Anyone here thinking this title has anything to do with hormonally charged teenage vampires is in for the shock of a lifetime.

Imagine ‘The Fly’ in all its gruesome glory, and replace Jeff Goldblum with a partying twenty-something young lady and you are in the ball park. Admittedly Bite’s tagline, ‘everything can change with a single bite’ sounds more like the campaign for anti-malarial tablets than a horror film; although, in irony, this movie would prove as a useful deterrent against people embarking into territories with exotic bugs!

Yes, as you might have expected by my reference to the aforementioned Chronenberg classic ‘The Fly’ this movie is literally about metamorphosis from Human to Insectoid, and whilst the final transformation isn’t exactly the sleep preventing nightmare prosthetic image of Brundle-fly, the gist of the movie is essentially the same, with plenty of opportunities for the same gruesome habits and practical effects – Nice.

The plot follows the not so innocent fiancé of a rich young man. Soon to be wed, she embarks on a trip to South America. When there, after dabbling in a bit of infidelity, her and her super-bitch friends go swimming in a remote jungle pool. Then, it happens – chomp. When she returns back to normal life, she becomes a recluse, transcending from human to bug-like creature with each bodily secretion!

The plot of the film is a plus, able to bring a tried and tested premise (if somewhat of a ‘homage’ shall we say) to a new generation, and with modern horror happy to watch all manner of misery this film is onto a winner from the get go. The cast is well chosen, the three girls who share most of the screen time are ‘normal’ enough, and whilst there is plenty of skin on show in the earlier scenes there is a care taken not to over exploit their looks and to actually get into their personas. This works, because when shit turns nasty, and it does turn nasty, there is a definite intimacy shared with the viewer and gruesome plight suffered by the characters. There is a definite theme of freedom of spirit, basal desires and fertility running throughout, and there is something to be said about choosing lead character in her youthful prime; it’s not quite the tragic love story portrayed in Chronenberg’s classic, but it’s not all gratuitous tits and gore either.

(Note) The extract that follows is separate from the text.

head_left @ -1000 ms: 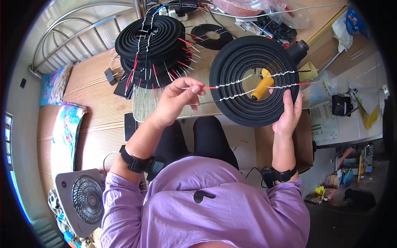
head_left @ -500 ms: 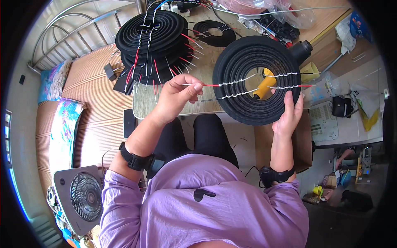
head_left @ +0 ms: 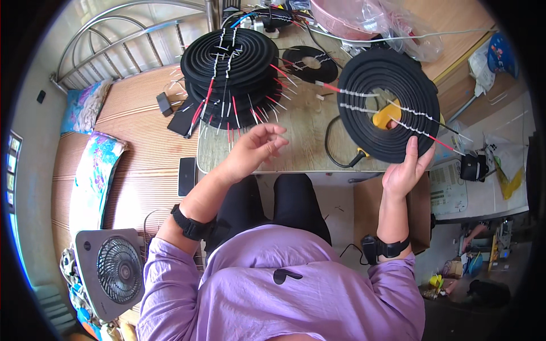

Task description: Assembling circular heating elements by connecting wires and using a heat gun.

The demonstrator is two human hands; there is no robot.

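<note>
My right hand (head_left: 405, 170) grips the lower right rim of a flat black ring-shaped wire coil (head_left: 359, 126), tilted above the table's right side. White twisted ties cross its rings on both sides. Red and black leads with pale ends stick out left and right. My left hand (head_left: 259, 149) is empty, fingers loosely bent and apart, left of the coil over the table's front edge. Through the coil's centre shows part of a yellow tool (head_left: 387, 115), its kind mostly hidden. Behind my left hand stands a stack of similar coils (head_left: 230, 59), bristling with red, black and white wire ends.
A smaller black coil (head_left: 310, 64) lies beyond the stack. A black cord (head_left: 330, 150) loops across the wooden table (head_left: 301, 122). At the back are a pink basket (head_left: 341, 20) and plastic bags (head_left: 418, 42). A phone (head_left: 186, 177) and a fan (head_left: 116, 270) are on the left.
My left hand has let go of the red lead and now sits apart from the coil. The coil has shifted right and turned in my right hand, uncovering the black cord.
</note>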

That said, my only criticism of the film is also along those lines. The plot works, symbolism and underlying themes etc., but the film seems to reach a creative plateau in both its story and in its gore around the start of the third act, essentially leaving itself with nowhere to go from there. Whilst this is only a mild criticism, the end set of sequences, which I was waiting to go off the chart, never really delivered – it kind of just sticks at this one level for the last 20 mins and the plot would have benefited from a little meander or twist from the linear path to really hit its mark.

That said, it’s still an awesome journey even without a climactic ending.

Before I begin critiquing the gru and gore contained within I just want to make sure that you fully understand the bragging rights ‘Bite’ brings to its DVD release. The story goes that the director left one of the early screenings for a brief period of time only to receive a phone calls saying that the auditorium was having to hand out sick bags, and one guy in disgust had tried to escape the film, tripped and smacked his head. You cannot make this sort of shit up (well you can, but you get found out!). This appears to be substantiated!

So, is bite that bad? Well yes and no. It is pretty much perfect in the whole gore department. Naturally, the film is pretty gross – and thoroughly deserving in its reputation, and the effects are really something special. Does it go beyond horror movie gross though? Well not really. What is cool however, rather than limiting itself to one particular type of monster/insect the film allows a diversity of habits, seeing our unfortunate lead character go through life cycles of arthropods such as a spider, an egg laying roach, and of course, digestive juice excreting beasty. As I’ve said, the effects look great – a lot of seriously skin tingling moments, with very little ‘dodgy’ effects. Again, slight niggle here, whilst there are plenty of standout sequences, there isn’t a fully metamorphose, and despite somebody altering makeup the creature at the end remains reminiscent of a human – save a rather gruesome stinger style limb. Perhaps I was expecting a bit much but I kind of thought it was going in the full creature transformation – again, that plateau I spoke about comes into play. By the hour mark you have witnessed many of the film’s best moments with the final act continuing in a fairly repetitive vein. Still, some of the films shocking scenes mid-way through do set the bar pretty high!

Overall, ‘Bite’ is a seriously solid entry into the creature/body horror genre, whilst being a gnats wing (see what I did there) away from being perfect. It’s out on DVD on the 10th of October and it is definitely one for the spooky season. This is another must purchase this Halloween.